#### [Action item]
Output the listing exactly, without its pictures.

#### [Data segment]
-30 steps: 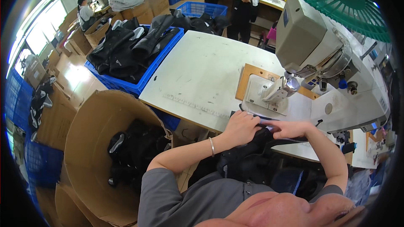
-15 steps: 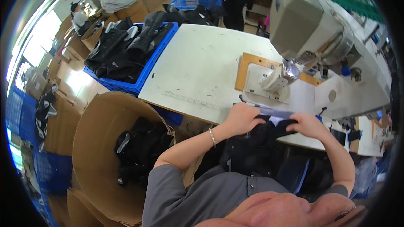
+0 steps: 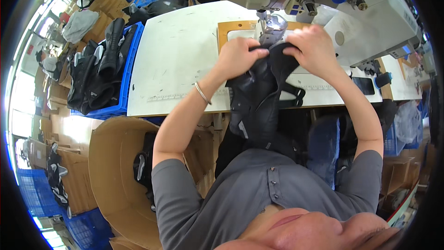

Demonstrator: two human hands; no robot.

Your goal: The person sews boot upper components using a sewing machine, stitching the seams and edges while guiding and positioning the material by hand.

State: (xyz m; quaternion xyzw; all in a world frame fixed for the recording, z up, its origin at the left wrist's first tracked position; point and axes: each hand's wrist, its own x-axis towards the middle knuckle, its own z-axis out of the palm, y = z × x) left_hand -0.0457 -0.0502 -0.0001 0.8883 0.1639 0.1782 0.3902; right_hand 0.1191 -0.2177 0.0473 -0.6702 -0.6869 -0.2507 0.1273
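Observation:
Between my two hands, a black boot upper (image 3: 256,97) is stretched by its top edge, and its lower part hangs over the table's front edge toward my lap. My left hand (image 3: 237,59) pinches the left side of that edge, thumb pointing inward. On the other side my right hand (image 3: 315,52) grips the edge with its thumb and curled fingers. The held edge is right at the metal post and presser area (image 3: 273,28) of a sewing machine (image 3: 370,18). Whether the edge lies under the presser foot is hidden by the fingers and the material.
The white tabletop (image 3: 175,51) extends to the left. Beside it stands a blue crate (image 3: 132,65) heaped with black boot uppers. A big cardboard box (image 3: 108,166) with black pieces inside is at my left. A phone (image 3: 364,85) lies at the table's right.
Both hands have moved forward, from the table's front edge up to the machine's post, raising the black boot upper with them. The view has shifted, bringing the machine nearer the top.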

#### [Output for this task]
-30 steps: 
-15 steps: 
+0 steps: 

Demonstrator: two human hands; no robot.

Your goal: The person sews boot upper components using a sewing machine, stitching the seams and edges while guiding and positioning the material by hand.

State: (xyz m; quaternion xyzw; all in a world frame fixed for the recording, z up, its origin at the left wrist's first tracked position; point and axes: each hand's wrist, its own x-axis towards the middle knuckle, its own z-axis out of the palm, y = z × x) left_hand -0.0457 -0.0502 -0.0001 0.8883 0.1639 0.1782 0.3902; right_hand 0.1191 -0.2177 0.0473 -0.6702 -0.6869 -0.2507 0.1273
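Observation:
Between my two hands, a black boot upper (image 3: 256,97) is stretched by its top edge, and its lower part hangs over the table's front edge toward my lap. My left hand (image 3: 237,59) pinches the left side of that edge, thumb pointing inward. On the other side my right hand (image 3: 315,52) grips the edge with its thumb and curled fingers. The held edge is right at the metal post and presser area (image 3: 273,28) of a sewing machine (image 3: 370,18). Whether the edge lies under the presser foot is hidden by the fingers and the material.
The white tabletop (image 3: 175,51) extends to the left. Beside it stands a blue crate (image 3: 132,65) heaped with black boot uppers. A big cardboard box (image 3: 108,166) with black pieces inside is at my left. A phone (image 3: 364,85) lies at the table's right.
Both hands have moved forward, from the table's front edge up to the machine's post, raising the black boot upper with them. The view has shifted, bringing the machine nearer the top.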

The response to this exercise has been given in full.